_TASK_
The answer consists only of the lines from the beginning of the listing below to the line holding "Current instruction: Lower", inclusive, with every picture removed.

═══

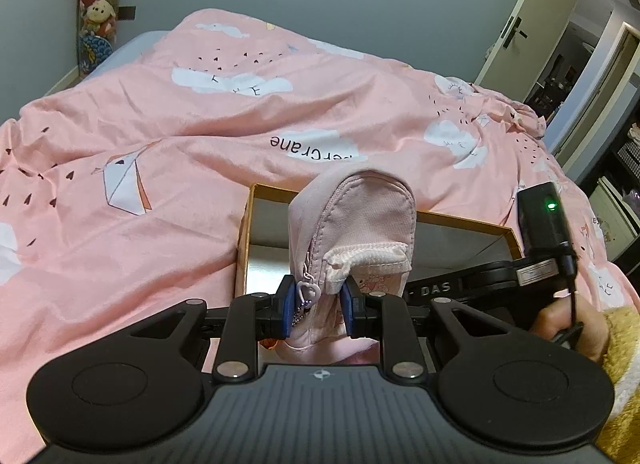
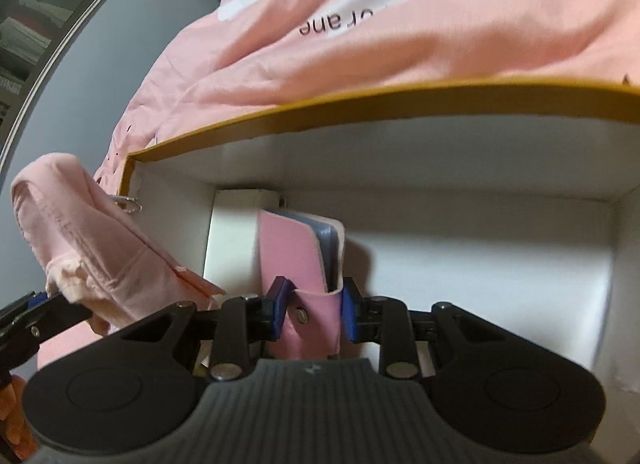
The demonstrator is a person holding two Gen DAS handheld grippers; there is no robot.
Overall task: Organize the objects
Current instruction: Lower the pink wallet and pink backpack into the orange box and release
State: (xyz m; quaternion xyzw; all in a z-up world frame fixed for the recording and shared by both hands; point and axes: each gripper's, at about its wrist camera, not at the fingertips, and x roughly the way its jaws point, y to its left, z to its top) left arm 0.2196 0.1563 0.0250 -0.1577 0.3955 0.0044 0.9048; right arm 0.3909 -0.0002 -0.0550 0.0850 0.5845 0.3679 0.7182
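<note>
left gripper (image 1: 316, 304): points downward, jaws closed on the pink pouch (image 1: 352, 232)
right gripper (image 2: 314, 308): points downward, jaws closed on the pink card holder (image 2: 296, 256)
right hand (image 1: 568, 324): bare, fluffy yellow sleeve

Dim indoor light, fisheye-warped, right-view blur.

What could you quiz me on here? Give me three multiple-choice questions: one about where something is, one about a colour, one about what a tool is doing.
1. Where does the box sit?
A. on a pink bedspread
B. on a wooden desk
C. on a tiled floor

2. What colour is the box's rim?
A. green
B. mustard yellow
C. black

3. What is the left tool doing?
A. hanging open and empty
B. gripping a spoon
C. shut on the pink pouch

Answers:
1 A: the pink bedspread surrounds the box.
2 B: a yellow edge tops white inner walls.
3 C: its blue pads pinch the pouch's fabric.
</note>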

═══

_SOLUTION TO THIS TASK_
The demonstrator is a person holding two Gen DAS handheld grippers; there is no robot.
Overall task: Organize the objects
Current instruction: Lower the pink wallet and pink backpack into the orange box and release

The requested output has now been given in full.